[Exercise details]:
Nothing should be left out: repeat all the data exactly.

[Data shown]:
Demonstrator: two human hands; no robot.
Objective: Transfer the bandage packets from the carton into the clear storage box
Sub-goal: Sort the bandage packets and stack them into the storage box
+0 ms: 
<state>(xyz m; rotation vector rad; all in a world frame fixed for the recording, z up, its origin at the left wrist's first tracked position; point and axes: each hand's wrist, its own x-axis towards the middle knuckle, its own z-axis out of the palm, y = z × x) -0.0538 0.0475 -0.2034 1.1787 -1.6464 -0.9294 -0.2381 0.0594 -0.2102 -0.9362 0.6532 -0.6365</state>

[Answer to the problem]:
Demonstrator: two human hands; no robot.
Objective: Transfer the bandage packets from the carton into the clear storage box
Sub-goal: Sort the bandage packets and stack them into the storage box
+0 ms: 
<state>(xyz m; rotation vector rad; all in a world frame fixed for the recording, z up, its origin at the left wrist's first tracked position; point and axes: each hand's wrist, its own x-axis towards the middle knuckle, its own z-axis out of the palm, y = z × x) -0.0538 0.0475 -0.2034 1.1787 -1.6464 -0.9294 -0.2381 0.0594 -0.2102 -0.9362 0.6532 -0.6365</state>

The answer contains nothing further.